Chapter 51 - Tessa
“Stop fidgeting,” Kenzie muttered, swatting at my hand as I tugged at the hem of my dress. “You look beautiful.”
“I look like a beluga whale in a tarp,” I said.
“You look like a woman who’s about to bring a tiny human into the world. Now, let people love you for two hours and then I’ll bring you home, and you can hide under a blanket again. Deal?”
I didn’t answer, but I let her tuck my hair behind my ear and fix the neckline, so it didn’t strangle me. My ankles were swollen, my back hurt, and my chest felt like someone had wedged a brick right under my sternum.
The barn-turned-event-space belonging to old friends of mine glowed warm and golden.
They’d strung fairy lights from beam to beam, and someone had put mason jars of wildflowers on every table.
There was a banner that read "Welcome, Baby Girl" in loopy handwriting.
A small part of me wanted to cry just because someone had taken the time.
Another part of me wanted to walk right back to the truck and lock myself in.
But then the people started coming.
Maggie and John first, Maggie’s eyes already shiny, John carrying a wrapped box like he had no idea how it got in his hands.
The Palmers came, arms full of Tupperware and casseroles. Judy hugged me so tightly I felt my ribs creak, then immediately apologized and fussed over my belly.

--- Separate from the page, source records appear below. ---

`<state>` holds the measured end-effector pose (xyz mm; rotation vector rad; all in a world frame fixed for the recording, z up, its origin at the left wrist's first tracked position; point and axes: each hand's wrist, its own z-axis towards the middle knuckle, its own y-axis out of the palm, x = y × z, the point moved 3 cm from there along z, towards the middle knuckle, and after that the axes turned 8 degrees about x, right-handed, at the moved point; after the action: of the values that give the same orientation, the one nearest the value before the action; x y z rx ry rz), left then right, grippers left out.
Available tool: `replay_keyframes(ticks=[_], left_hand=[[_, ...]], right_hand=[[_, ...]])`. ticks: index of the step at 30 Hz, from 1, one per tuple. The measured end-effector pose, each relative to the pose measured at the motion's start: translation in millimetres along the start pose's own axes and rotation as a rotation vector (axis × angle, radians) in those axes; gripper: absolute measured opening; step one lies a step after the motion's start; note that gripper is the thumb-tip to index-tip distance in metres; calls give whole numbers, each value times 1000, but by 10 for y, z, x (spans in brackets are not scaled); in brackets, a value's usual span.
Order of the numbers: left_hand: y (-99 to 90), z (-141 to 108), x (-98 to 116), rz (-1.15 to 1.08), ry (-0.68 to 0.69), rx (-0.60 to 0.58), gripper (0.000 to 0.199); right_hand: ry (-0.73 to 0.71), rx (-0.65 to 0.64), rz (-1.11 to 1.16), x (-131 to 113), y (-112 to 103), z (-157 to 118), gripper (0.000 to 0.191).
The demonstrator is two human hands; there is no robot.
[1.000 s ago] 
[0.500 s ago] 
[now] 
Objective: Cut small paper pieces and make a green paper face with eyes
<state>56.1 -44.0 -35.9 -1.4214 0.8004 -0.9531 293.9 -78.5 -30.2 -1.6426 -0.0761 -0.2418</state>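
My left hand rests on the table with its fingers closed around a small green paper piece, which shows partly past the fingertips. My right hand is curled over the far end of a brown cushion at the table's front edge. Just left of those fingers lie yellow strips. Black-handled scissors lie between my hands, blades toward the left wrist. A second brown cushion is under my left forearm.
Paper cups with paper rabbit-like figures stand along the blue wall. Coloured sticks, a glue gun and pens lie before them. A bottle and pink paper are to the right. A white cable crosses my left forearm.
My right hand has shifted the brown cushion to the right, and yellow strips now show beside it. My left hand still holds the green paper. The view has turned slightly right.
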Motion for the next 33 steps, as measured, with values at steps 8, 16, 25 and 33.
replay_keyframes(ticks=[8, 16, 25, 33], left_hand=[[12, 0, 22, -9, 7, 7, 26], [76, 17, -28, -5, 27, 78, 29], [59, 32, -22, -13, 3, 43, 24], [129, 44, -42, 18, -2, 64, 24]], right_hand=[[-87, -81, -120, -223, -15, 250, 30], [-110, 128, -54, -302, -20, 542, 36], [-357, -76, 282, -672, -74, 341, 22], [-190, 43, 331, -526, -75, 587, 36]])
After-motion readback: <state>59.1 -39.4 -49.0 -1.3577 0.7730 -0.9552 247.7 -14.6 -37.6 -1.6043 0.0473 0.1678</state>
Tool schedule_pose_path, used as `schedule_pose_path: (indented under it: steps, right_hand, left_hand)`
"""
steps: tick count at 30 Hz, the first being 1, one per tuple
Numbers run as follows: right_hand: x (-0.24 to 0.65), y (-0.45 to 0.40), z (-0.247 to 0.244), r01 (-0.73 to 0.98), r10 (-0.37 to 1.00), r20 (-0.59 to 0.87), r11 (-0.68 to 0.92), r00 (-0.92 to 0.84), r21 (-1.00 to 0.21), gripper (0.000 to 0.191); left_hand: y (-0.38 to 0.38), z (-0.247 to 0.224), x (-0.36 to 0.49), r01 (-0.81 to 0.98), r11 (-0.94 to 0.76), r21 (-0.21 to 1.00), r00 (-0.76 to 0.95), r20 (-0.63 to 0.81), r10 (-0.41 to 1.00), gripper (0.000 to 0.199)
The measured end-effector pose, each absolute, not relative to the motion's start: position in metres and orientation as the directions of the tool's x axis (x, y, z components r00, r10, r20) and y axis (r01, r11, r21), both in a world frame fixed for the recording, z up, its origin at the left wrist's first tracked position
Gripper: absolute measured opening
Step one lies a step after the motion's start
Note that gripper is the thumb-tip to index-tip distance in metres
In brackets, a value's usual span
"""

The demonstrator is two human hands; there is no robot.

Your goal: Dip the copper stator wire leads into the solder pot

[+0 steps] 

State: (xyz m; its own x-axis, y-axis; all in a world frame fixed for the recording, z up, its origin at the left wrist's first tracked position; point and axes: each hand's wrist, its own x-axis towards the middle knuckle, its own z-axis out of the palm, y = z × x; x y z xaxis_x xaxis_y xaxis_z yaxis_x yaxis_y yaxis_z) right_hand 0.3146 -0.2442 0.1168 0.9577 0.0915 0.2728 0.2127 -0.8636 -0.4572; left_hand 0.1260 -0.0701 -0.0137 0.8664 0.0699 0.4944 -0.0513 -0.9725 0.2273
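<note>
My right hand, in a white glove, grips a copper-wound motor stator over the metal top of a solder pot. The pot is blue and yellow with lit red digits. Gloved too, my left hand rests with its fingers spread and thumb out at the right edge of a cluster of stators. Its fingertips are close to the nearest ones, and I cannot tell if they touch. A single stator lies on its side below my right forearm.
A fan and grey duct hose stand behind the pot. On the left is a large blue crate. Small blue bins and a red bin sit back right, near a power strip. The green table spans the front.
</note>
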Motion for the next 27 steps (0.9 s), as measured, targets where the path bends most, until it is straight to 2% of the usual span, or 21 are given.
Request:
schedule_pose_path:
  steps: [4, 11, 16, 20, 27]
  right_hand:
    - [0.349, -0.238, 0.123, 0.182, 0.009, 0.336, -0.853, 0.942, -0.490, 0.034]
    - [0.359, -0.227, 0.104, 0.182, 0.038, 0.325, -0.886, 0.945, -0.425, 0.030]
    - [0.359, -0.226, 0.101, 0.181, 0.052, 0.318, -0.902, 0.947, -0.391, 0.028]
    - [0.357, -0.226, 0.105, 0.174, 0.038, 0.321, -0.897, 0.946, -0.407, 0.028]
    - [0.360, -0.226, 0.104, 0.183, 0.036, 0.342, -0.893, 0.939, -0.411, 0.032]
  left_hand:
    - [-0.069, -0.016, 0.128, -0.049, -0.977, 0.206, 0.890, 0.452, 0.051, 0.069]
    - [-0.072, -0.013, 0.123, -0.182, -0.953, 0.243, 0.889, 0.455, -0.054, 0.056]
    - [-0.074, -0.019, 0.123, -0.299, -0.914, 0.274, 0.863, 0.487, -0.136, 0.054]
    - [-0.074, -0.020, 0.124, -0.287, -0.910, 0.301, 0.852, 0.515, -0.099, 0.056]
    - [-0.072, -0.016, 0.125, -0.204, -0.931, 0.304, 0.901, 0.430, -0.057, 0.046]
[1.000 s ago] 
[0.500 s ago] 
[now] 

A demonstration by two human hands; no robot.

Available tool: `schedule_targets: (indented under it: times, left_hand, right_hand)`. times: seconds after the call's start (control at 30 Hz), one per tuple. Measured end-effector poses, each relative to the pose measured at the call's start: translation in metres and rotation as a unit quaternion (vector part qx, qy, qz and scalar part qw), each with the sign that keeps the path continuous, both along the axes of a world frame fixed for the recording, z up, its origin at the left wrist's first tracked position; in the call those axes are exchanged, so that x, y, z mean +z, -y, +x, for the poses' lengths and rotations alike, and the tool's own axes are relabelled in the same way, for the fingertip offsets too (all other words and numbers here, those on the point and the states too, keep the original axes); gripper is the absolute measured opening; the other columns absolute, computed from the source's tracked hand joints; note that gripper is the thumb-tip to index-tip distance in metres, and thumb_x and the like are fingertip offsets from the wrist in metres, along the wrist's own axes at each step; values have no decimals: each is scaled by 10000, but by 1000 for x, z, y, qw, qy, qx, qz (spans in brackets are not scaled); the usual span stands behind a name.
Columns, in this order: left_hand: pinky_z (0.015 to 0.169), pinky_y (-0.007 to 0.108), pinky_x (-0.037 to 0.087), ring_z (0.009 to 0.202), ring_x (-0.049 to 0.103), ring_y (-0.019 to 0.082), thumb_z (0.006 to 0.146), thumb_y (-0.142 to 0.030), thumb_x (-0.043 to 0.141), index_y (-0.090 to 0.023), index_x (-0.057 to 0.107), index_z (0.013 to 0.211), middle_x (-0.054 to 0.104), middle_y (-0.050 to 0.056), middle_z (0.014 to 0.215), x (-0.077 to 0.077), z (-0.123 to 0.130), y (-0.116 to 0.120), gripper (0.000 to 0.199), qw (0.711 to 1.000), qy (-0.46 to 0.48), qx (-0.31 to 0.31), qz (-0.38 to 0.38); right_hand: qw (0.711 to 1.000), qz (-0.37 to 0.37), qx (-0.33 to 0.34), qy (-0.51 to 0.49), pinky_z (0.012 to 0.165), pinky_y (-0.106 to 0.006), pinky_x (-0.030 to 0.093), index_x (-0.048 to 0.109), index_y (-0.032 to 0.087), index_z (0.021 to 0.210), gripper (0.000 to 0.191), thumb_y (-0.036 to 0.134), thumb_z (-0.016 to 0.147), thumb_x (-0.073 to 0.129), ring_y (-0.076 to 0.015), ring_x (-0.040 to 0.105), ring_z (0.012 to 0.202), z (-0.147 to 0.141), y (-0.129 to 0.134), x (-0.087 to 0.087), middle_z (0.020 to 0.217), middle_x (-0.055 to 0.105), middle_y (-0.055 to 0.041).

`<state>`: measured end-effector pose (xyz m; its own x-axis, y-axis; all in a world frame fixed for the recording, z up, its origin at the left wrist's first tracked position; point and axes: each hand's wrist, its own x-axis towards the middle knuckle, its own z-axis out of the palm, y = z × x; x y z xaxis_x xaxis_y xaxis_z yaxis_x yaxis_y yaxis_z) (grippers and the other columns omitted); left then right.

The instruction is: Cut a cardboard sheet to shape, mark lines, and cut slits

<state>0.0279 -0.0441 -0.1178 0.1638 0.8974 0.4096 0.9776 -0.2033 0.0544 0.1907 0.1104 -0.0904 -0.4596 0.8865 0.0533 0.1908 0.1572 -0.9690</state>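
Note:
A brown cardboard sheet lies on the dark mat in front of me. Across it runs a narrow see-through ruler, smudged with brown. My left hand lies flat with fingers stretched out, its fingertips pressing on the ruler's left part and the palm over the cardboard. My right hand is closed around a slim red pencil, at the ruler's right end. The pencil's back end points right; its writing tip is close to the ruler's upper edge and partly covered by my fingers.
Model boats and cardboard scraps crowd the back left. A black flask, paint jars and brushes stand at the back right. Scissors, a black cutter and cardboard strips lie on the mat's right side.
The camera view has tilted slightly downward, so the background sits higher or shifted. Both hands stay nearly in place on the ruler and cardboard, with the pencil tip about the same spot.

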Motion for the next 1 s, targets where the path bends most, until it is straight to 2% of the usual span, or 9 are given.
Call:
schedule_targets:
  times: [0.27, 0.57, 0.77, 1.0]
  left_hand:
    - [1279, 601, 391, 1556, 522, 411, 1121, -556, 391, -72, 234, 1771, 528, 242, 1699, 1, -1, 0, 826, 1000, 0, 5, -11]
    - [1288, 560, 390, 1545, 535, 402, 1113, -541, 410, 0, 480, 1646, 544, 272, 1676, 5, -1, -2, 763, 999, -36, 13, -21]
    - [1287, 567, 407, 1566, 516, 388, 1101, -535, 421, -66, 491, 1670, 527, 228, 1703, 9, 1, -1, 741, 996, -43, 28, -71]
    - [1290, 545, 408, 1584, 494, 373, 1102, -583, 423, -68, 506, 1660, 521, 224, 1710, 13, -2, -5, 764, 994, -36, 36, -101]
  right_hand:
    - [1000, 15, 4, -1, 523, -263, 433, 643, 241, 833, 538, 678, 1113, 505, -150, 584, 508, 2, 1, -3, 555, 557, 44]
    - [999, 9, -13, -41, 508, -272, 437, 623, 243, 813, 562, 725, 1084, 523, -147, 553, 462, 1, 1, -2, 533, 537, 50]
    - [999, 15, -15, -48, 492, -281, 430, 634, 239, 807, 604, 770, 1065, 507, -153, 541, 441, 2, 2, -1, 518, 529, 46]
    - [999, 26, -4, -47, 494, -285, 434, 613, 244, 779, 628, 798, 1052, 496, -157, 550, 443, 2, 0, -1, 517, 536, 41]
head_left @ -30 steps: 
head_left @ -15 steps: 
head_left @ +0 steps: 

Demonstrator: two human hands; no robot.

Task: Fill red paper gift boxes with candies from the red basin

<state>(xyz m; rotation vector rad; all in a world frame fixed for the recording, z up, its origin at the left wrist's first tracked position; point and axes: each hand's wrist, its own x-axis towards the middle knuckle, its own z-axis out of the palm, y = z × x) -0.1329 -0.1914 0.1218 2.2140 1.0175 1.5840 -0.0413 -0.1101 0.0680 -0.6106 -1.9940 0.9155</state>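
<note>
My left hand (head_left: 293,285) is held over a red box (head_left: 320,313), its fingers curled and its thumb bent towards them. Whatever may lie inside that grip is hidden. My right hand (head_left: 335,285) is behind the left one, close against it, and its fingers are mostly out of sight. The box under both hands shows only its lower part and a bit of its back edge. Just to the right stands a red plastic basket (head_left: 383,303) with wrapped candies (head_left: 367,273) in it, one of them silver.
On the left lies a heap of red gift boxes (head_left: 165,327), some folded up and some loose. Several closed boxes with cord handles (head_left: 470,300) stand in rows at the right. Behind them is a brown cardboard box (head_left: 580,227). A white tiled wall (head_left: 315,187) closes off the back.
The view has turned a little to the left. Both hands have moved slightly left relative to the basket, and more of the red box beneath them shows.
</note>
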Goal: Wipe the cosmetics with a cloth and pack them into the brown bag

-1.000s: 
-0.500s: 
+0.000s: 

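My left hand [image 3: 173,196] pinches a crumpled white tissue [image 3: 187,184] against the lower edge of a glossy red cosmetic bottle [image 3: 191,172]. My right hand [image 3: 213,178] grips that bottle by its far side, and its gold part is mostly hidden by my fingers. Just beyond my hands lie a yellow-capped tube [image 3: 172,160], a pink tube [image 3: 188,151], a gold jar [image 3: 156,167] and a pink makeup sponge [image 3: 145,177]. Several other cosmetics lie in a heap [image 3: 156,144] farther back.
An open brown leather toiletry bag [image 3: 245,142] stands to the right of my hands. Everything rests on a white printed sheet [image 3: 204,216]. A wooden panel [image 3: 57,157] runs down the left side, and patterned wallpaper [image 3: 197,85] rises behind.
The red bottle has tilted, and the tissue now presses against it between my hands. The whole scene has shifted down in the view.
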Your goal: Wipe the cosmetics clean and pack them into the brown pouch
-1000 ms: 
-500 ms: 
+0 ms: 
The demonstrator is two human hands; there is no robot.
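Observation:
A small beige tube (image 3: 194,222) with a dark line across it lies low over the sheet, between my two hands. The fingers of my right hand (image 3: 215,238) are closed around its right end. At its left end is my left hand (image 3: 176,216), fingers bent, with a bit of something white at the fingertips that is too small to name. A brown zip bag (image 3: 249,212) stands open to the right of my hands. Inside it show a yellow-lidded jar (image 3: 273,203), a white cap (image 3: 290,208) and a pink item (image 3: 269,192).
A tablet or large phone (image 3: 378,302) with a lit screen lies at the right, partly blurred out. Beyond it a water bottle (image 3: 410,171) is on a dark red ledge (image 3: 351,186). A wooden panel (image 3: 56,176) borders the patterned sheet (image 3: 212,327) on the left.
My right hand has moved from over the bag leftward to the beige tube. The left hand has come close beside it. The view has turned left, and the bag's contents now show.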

Teammates’ partners, some I barely knew, pressed bags and boxes at me like offerings. Chase showed up with his sisters, who immediately burst into tears the second they saw me and tried to apologize for crying. Adam hovered at the back, fussing over the food and drinks.
I smiled.
I hugged who I was supposed to hug.
I said thank you, “oh my goodness, it’s perfect,” and “she’ll love this” when someone gave me a soft bunny blanket with satin edges that made my breath catch.
But I was floating.
Somewhere above myself.
Watching from the rafters as this woman with my face opened gifts and held up tiny onesies and said things like, “She’ll look so cute in that,” when all I could picture was Nate’s hands holding something that small.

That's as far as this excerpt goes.